Please restate each line of the material word for word and omit any pictures.

-- Opening Marker --

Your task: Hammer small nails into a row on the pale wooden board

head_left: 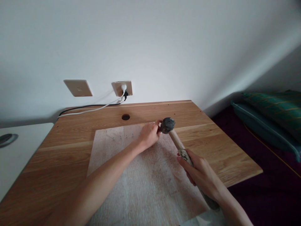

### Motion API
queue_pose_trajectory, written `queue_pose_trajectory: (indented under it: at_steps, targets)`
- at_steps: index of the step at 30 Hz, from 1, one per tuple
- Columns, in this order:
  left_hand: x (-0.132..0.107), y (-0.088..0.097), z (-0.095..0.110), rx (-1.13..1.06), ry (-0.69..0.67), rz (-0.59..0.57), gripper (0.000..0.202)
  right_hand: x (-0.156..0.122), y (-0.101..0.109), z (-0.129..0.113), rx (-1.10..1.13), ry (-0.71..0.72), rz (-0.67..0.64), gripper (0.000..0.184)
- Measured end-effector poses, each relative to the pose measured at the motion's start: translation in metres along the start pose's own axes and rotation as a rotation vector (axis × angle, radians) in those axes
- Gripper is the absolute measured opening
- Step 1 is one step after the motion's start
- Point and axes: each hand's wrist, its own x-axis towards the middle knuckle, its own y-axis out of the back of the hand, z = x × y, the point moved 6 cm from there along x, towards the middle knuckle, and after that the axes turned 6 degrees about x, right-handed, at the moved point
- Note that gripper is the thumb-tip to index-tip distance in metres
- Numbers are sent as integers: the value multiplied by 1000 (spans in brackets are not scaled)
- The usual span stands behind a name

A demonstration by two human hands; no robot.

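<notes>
My right hand (197, 168) is wrapped round the wooden handle of a hammer (176, 139). Its dark, rounded head lies right beside the fingers of my left hand (150, 133). That left hand rests near the far edge of a pale wooden board (143, 175), fingers pinched together; what they hold is mostly hidden by the hand and the hammer head. To the left of it, several small nails (126, 136) stand in a row along the board's far part.
Under the board is a wooden tabletop (225, 147) with a round cable hole (125, 117). Cables (94, 109) run along its back edge to a wall socket (122, 88). A white surface (21, 147) adjoins on the left; cushions (270, 116) lie at the right.
</notes>
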Motion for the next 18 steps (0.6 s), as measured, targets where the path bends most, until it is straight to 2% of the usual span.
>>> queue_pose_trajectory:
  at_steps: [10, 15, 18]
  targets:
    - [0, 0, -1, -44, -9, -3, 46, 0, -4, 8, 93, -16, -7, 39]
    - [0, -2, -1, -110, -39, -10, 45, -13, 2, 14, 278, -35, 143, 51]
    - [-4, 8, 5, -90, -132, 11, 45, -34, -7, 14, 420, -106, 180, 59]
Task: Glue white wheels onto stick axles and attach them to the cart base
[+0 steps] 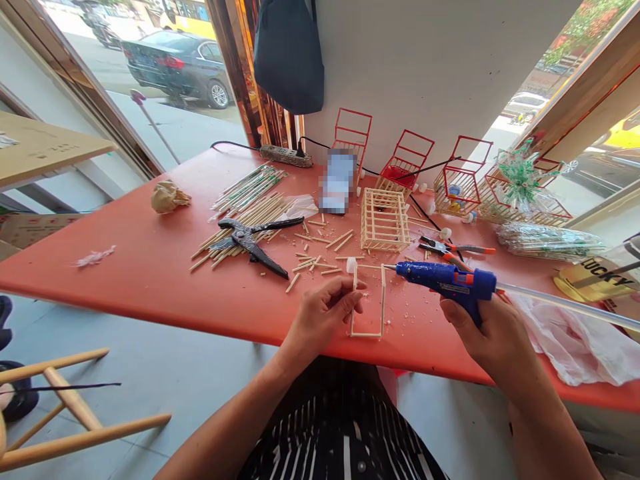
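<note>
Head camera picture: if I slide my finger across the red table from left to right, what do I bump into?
Pinkish-white scrap → crumpled brown paper → black-handled cutters → left hand → stick frame → blue glue gun → plastic-wrapped bundle

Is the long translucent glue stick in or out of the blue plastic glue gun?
Partly in: the glue stick enters the rear of the glue gun, its front end hidden; the rest sticks out.
</note>
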A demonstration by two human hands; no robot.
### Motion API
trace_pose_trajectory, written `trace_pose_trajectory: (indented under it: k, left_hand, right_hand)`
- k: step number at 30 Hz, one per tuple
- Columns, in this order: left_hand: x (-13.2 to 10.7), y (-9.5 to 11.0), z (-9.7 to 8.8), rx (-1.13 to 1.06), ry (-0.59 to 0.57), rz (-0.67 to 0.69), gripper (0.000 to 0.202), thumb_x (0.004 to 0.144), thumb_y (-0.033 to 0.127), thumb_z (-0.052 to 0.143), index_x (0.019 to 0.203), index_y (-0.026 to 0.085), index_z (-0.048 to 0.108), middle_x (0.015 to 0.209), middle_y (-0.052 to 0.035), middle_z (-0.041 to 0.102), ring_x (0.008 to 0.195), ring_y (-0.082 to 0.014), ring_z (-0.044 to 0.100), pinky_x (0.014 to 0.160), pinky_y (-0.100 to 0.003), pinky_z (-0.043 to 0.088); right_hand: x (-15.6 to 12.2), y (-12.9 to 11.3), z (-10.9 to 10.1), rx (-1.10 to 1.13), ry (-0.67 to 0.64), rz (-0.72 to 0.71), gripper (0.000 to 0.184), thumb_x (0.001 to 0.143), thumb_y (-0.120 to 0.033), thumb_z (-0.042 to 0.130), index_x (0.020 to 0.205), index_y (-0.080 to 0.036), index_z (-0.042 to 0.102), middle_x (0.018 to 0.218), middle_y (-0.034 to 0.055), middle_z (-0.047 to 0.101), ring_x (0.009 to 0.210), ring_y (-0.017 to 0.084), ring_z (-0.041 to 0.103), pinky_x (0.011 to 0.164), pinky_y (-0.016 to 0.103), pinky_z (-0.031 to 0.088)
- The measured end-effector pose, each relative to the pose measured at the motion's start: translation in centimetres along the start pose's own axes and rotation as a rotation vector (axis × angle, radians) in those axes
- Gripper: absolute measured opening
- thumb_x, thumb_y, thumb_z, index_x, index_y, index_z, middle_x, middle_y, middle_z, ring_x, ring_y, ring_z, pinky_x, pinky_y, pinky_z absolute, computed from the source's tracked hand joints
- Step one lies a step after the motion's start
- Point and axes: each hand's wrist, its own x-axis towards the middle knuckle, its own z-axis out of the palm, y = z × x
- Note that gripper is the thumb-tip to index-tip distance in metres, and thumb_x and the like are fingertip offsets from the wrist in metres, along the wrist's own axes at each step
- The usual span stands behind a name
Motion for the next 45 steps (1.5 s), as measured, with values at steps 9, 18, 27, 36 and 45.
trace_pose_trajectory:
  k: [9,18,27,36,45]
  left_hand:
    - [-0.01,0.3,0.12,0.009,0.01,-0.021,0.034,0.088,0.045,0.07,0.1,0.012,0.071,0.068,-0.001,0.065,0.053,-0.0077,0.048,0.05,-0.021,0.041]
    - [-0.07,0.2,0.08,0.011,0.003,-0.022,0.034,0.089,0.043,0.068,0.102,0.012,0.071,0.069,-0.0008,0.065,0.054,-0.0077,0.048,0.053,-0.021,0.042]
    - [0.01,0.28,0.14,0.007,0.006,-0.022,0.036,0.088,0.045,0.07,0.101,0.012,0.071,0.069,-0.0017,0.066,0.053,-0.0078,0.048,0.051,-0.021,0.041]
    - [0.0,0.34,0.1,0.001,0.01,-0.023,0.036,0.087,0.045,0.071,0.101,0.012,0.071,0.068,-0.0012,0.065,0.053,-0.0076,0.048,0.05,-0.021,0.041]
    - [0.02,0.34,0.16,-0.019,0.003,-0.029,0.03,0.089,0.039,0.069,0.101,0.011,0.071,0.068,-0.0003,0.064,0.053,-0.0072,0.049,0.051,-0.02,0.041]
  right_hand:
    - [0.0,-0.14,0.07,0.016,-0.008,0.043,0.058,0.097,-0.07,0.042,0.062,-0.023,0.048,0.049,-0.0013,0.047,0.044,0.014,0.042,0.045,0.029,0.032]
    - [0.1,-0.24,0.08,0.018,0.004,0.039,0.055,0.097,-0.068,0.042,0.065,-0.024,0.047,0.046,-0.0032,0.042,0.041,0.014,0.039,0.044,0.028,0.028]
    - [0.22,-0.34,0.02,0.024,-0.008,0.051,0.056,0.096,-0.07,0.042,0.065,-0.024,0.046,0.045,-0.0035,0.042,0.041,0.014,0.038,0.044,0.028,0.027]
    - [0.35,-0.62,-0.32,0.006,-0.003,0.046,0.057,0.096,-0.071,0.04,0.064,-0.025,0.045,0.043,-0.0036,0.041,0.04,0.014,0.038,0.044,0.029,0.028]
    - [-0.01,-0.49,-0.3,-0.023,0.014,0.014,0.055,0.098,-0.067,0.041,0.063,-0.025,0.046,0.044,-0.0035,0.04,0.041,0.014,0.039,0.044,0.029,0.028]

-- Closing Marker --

*Solution for this task*:
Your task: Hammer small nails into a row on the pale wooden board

head_left: 

### Motion API
queue_pose_trajectory, written `queue_pose_trajectory: (indented under it: at_steps, targets)`
- at_steps: index of the step at 30 Hz, from 1, one per tuple
- Columns, in this order:
  left_hand: x (-0.132..0.107), y (-0.088..0.097), z (-0.095..0.110), rx (-1.13..1.06), ry (-0.69..0.67), rz (-0.59..0.57), gripper (0.000..0.202)
  right_hand: x (-0.156..0.122), y (-0.101..0.109), z (-0.129..0.113), rx (-1.10..1.13), ry (-0.71..0.72), rz (-0.67..0.64), gripper (0.000..0.184)
- Measured end-effector poses, each relative to the pose measured at the motion's start: translation in metres along the start pose's own axes and rotation as a rotation vector (axis × angle, radians) in those axes
- Gripper is the absolute measured opening
- Step 1 is one step after the motion's start
- Point and axes: each hand's wrist, its own x-axis towards the middle knuckle, its own y-axis out of the back of the hand, z = x × y, the point moved 6 cm from there along x, towards the middle knuckle, and after that the axes turned 6 degrees about x, right-handed, at the moved point
- Note that gripper is the thumb-tip to index-tip distance in metres
- Numbers are sent as integers: the value multiplied by 1000 (spans in brackets are not scaled)
- The usual span stands behind a name

A demonstration by two human hands; no robot.

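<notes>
My right hand (197, 168) is wrapped round the wooden handle of a hammer (176, 139). Its dark, rounded head lies right beside the fingers of my left hand (150, 133). That left hand rests near the far edge of a pale wooden board (143, 175), fingers pinched together; what they hold is mostly hidden by the hand and the hammer head. To the left of it, several small nails (126, 136) stand in a row along the board's far part.
Under the board is a wooden tabletop (225, 147) with a round cable hole (125, 117). Cables (94, 109) run along its back edge to a wall socket (122, 88). A white surface (21, 147) adjoins on the left; cushions (270, 116) lie at the right.
</notes>
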Motion for the next 18 steps (0.6 s), as measured, targets where the path bends most, until it is straight to 2% of the usual span.
>>> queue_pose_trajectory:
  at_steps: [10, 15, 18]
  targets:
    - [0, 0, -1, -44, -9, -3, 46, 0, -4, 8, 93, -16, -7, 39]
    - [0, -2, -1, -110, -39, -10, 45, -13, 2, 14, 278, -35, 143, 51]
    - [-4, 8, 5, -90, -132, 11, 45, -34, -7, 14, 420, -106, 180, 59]
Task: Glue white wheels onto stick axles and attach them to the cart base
[+0 steps] 
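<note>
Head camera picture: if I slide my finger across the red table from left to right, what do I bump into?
Pinkish-white scrap → crumpled brown paper → black-handled cutters → left hand → stick frame → blue glue gun → plastic-wrapped bundle

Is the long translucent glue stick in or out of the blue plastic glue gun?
Partly in: the glue stick enters the rear of the glue gun, its front end hidden; the rest sticks out.
</note>
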A demonstration by two human hands; no robot.
### Motion API
trace_pose_trajectory, written `trace_pose_trajectory: (indented under it: k, left_hand, right_hand)`
- k: step number at 30 Hz, one per tuple
- Columns, in this order: left_hand: x (-13.2 to 10.7), y (-9.5 to 11.0), z (-9.7 to 8.8), rx (-1.13 to 1.06), ry (-0.59 to 0.57), rz (-0.67 to 0.69), gripper (0.000 to 0.202), thumb_x (0.004 to 0.144), thumb_y (-0.033 to 0.127), thumb_z (-0.052 to 0.143), index_x (0.019 to 0.203), index_y (-0.026 to 0.085), index_z (-0.048 to 0.108), middle_x (0.015 to 0.209), middle_y (-0.052 to 0.035), middle_z (-0.041 to 0.102), ring_x (0.008 to 0.195), ring_y (-0.082 to 0.014), ring_z (-0.044 to 0.100), pinky_x (0.014 to 0.160), pinky_y (-0.100 to 0.003), pinky_z (-0.043 to 0.088); right_hand: x (-15.6 to 12.2), y (-12.9 to 11.3), z (-10.9 to 10.1), rx (-1.10 to 1.13), ry (-0.67 to 0.64), rz (-0.72 to 0.71), gripper (0.000 to 0.184), thumb_x (0.001 to 0.143), thumb_y (-0.120 to 0.033), thumb_z (-0.042 to 0.130), index_x (0.020 to 0.205), index_y (-0.080 to 0.036), index_z (-0.042 to 0.102), middle_x (0.018 to 0.218), middle_y (-0.034 to 0.055), middle_z (-0.047 to 0.101), ring_x (0.009 to 0.210), ring_y (-0.017 to 0.084), ring_z (-0.041 to 0.103), pinky_x (0.011 to 0.164), pinky_y (-0.016 to 0.103), pinky_z (-0.031 to 0.088)
- The measured end-effector pose, each relative to the pose measured at the motion's start: translation in centimetres along the start pose's own axes and rotation as a rotation vector (axis × angle, radians) in those axes
- Gripper: absolute measured opening
- thumb_x, thumb_y, thumb_z, index_x, index_y, index_z, middle_x, middle_y, middle_z, ring_x, ring_y, ring_z, pinky_x, pinky_y, pinky_z absolute, computed from the source's tracked hand joints
- Step one lies a step after the motion's start
- Point and axes: each hand's wrist, its own x-axis towards the middle knuckle, its own z-axis out of the palm, y = z × x
- Note that gripper is the thumb-tip to index-tip distance in metres, and thumb_x and the like are fingertip offsets from the wrist in metres, along the wrist's own axes at each step
- The usual span stands behind a name
Motion for the next 45 steps (1.5 s), as measured, with values at steps 9, 18, 27, 36 and 45.
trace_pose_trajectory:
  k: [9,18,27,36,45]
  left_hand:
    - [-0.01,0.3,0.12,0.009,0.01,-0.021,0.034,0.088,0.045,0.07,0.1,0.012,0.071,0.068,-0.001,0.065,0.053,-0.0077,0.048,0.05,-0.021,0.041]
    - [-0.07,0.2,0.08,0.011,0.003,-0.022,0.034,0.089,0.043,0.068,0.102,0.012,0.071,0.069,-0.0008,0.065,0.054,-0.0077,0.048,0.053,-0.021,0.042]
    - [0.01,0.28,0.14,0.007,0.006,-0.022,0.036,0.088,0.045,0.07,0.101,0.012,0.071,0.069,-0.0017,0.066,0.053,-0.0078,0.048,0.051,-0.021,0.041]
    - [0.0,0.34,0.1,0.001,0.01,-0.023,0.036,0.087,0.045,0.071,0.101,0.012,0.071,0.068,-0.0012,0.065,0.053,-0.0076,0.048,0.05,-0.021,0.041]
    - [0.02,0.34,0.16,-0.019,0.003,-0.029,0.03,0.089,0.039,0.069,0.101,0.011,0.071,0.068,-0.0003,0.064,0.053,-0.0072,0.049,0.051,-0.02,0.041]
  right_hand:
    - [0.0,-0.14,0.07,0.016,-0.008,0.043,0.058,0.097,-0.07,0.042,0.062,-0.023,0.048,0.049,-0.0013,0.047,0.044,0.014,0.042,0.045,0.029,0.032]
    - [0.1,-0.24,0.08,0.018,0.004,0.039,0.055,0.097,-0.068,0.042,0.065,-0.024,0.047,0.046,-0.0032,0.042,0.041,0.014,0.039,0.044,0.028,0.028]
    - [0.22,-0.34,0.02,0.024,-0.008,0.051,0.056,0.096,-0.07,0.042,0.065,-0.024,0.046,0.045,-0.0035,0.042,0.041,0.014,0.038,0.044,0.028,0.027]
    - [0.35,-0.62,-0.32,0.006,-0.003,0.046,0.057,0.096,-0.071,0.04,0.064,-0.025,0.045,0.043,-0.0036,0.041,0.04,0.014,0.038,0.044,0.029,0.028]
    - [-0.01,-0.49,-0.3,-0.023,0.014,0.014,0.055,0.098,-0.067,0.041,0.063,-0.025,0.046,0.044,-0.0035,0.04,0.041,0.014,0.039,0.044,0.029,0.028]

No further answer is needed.